◆ What is needed ◆
Take each line from the material below that includes the string "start" and copy it.

BEGIN

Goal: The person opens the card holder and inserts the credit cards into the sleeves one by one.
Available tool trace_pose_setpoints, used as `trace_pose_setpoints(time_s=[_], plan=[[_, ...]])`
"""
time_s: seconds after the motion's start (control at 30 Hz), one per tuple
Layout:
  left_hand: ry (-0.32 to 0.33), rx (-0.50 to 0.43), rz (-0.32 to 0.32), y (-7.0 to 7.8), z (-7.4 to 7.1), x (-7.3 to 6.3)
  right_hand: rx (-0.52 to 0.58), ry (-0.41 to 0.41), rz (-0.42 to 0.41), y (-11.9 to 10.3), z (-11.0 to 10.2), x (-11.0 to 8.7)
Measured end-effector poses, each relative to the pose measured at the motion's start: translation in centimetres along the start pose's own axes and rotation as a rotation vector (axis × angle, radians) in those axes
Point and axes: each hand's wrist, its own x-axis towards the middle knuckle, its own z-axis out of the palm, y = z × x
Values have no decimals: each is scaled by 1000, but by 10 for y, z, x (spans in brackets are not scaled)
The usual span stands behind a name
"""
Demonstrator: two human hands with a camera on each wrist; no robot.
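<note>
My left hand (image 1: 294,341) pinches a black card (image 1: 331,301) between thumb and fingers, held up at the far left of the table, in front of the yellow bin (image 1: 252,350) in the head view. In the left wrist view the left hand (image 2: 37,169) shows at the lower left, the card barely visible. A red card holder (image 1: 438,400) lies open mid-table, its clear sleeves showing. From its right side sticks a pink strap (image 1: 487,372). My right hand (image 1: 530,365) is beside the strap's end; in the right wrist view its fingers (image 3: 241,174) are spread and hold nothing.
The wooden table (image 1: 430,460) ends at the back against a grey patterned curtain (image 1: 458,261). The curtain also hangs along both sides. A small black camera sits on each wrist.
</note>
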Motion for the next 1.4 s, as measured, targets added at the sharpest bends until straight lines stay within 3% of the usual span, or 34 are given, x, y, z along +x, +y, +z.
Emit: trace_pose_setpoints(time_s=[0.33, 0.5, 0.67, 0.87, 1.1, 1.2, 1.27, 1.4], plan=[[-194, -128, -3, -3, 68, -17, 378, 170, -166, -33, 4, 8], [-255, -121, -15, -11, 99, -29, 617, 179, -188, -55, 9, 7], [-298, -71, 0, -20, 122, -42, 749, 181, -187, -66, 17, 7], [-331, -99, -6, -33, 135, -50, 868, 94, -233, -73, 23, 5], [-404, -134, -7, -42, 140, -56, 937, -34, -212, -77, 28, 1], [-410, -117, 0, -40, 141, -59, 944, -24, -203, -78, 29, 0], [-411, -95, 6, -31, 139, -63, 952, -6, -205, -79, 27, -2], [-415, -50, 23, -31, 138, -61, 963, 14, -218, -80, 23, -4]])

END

◆ Answer section ◆
time_s: seconds after the motion's start (control at 30 Hz), one per tuple
Measured end-effector poses, each relative to the pose measured at the motion's start: translation in centimetres along the start pose's own axes and rotation as a rotation vector (axis × angle, radians) in those axes

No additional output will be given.